The truck driver who witnessed the horror on Melanie Carpenter's face as she sat captive in the front seat of her killer's car understands the terror endured by this victim. The jury which endured the vivid testimony of Karla Homolka and witnessed the graphic audio account of the torture inflicted by Paul Bernardo on Kristen French and Leslie Mahaffy understands the pain and suffering of these victims. It understands the constant anguish the families of these young girls live with every day of their lives, lives that have been damaged and altered forever.
Bill C-45 shows the justice minister has little empathy with the family of murder victims. If he has, it is not reflected in the bill. The victims and the families endure nightmares as a result of the heinous crimes committed against their children and grandchildren.

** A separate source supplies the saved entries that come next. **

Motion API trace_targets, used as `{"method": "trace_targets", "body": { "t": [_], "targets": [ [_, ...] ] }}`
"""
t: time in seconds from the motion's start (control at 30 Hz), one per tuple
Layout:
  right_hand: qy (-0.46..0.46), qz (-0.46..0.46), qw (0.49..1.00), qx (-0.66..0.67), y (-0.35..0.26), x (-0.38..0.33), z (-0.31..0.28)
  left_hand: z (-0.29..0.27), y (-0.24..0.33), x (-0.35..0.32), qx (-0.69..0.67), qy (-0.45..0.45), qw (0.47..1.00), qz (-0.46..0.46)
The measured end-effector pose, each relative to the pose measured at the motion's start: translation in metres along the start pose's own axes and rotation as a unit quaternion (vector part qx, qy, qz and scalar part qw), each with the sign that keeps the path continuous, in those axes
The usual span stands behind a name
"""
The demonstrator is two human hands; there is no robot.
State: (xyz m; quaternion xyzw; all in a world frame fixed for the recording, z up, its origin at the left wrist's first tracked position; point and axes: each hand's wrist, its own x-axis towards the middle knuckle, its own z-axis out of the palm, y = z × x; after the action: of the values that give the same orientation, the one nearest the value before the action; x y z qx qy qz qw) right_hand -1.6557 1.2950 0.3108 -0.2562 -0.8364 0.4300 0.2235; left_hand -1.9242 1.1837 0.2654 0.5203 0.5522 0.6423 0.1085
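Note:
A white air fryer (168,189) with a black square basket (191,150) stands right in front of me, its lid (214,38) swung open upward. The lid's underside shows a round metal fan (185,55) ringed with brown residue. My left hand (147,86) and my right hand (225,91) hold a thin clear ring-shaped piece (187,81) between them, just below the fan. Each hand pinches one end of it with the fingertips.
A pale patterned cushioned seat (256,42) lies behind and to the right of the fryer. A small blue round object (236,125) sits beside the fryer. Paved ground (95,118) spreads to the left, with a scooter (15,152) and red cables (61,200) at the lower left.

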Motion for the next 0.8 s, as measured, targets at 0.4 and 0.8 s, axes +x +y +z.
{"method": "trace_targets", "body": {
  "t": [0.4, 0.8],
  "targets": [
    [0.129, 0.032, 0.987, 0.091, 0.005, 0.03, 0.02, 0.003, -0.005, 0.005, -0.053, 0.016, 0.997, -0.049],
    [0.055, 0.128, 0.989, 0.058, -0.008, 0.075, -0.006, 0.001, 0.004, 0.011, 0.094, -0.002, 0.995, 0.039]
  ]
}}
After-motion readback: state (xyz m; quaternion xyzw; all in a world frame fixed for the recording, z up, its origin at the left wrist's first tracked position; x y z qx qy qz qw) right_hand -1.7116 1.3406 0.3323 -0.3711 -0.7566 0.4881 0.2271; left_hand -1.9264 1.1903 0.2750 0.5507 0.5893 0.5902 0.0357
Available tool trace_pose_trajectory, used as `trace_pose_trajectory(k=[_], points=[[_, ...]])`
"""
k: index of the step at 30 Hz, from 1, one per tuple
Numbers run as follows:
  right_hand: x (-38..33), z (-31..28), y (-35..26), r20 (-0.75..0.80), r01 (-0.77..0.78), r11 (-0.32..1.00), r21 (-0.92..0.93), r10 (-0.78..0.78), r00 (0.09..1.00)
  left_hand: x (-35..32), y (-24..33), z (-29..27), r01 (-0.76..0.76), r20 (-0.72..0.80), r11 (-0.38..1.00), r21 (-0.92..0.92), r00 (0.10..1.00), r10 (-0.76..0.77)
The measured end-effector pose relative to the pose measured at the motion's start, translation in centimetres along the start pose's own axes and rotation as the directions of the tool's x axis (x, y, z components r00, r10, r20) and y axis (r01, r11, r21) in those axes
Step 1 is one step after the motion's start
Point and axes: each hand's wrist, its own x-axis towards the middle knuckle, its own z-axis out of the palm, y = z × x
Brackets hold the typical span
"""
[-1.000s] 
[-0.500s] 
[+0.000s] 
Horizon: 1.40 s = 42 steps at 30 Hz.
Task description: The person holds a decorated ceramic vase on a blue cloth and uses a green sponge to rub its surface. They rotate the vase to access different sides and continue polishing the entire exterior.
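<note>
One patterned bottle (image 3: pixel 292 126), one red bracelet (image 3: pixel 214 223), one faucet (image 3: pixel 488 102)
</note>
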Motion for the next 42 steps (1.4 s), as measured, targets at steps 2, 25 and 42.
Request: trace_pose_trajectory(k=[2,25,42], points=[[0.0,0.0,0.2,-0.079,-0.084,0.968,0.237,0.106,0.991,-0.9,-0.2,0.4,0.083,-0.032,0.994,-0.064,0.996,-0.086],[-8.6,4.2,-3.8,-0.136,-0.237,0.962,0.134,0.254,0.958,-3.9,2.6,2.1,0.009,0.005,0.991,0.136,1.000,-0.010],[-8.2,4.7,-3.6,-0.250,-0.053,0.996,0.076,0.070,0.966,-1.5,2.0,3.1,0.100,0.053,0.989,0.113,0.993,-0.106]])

The members of the Standing Committee of Justice and Legal Affairs witnessed firsthand the horror of Sylvain Leduc's grandmother whose grandson was viciously beaten to death. Listen to the horror of Sylvain Leduc's grandmother: "The most painful thing in life is to live with the knowledge that your child lies naked and cold in a morgue. My grandson was in the morgue for three days. I was frozen to death. I could not warm up. I was in a hot tub for three days. I could not stand it until I knew he had clothes on him. My
heart is a pump that keeps blood flowing through my veins. I have a special sacred place situated below my stomach. Some people call this intestinal fortitude".